Other threads to emerge from the conversation included:

  • The importance of having community, primary health care and private hospital leaders’ input to ensure the whole health system ran effectively and the need to break down silos within the wider system.
  • The importance of service integration. While work had been done in this area, more was needed.
  • The ability of primary health care to transform care delivery. “Bits of that are happening already but not enough of a collective move to create the swell which is needed across the nation,” Close said.
  • The impact of COVID-19: “Is this our new normal?” acting nurse manager of nursing workforce development Jacinda King asked. While its impact on patients and staff was immediate and ongoing, it would also have a long-term impact on future planning.
  • Mental health had never considered the need for negative pressure rooms before the pandemic. While Christchurch campus had a new building, the design principles for pandemic areas 10 years ago are not what is required for COVID-19. Future designs will have to take a different approach to airflow, to enhance negative pressure capacity.
  • The continuing movement of care into the community, but the importance of remembering there would always be a cohort of very unwell and/or very old people who needed a lot of care. A workforce was needed that could provide that care in hospitals.
  • The increasing and continuing pressure on staff, with patient volumes and acuity increasing. If the population in Canterbury stays as it is, all beds in the new Christchurch Hospital would be filled up within a few years, Johnson said. It requires a whole-of-system response to address this.
  • The increasing demand for mental health care for children who experienced the earthquakes.
  • The plethora of nursing groups – many of which held similar views – potentially diluted the nursing voice.
  • The increasing opportunities for nurses, eg nurse prescribing initiatives and the nurse practitioner pathway.

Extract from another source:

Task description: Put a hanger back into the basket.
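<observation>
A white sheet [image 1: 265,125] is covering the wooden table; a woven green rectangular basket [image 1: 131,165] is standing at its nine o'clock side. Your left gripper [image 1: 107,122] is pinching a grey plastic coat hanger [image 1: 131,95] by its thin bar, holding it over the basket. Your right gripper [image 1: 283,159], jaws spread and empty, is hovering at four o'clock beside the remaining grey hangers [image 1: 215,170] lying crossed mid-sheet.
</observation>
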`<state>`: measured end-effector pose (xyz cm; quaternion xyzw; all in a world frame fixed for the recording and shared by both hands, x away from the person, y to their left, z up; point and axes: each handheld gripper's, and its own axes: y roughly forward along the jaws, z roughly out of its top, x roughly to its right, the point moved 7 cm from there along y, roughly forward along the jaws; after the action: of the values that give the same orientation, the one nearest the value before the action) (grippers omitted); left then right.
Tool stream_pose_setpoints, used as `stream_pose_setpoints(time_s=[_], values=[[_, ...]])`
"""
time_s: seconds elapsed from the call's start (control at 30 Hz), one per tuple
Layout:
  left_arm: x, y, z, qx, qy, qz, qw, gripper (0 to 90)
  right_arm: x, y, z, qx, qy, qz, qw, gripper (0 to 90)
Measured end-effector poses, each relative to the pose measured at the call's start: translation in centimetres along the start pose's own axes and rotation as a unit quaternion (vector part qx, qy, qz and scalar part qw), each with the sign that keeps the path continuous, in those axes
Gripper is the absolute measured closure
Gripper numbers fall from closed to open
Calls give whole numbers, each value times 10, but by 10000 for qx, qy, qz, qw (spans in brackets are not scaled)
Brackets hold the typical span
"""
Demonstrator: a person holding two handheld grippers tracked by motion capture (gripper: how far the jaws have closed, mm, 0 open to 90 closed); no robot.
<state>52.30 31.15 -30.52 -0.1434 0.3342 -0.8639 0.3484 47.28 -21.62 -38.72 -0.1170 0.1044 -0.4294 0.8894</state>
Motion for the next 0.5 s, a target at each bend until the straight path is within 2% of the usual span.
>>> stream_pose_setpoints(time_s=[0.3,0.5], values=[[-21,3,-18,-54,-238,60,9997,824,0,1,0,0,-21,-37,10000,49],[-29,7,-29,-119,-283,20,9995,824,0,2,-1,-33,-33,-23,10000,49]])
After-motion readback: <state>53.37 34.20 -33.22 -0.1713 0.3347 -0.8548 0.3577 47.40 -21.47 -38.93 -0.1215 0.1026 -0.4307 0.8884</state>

While the DoNs acknowledged there was pressure everywhere in the system and there was no miracle cure for that, they believed “calm, steady, professional leadership” had got people through in the past and would continue to do so.

“Nurses in Canterbury are not unfamiliar with disasters and we will continue to provide that leadership,” Hickmott said.

Nursing leaders would continue to fight for inclusion and influence, and to build the capacity and capability of the workforce.

Similar difficulties

The difficulties nursing leaders have in influencing change at the highest levels are in many ways similar to those of nurses at the coalface. While the particulars may be different, the forces behind the challenges – primarily underfunding and rigid power structures – are the same.

While the IND theme can only ever be viewed as aspirational, the struggles of nurses to achieve it – whether at the bedside or in the boardroom – are very real.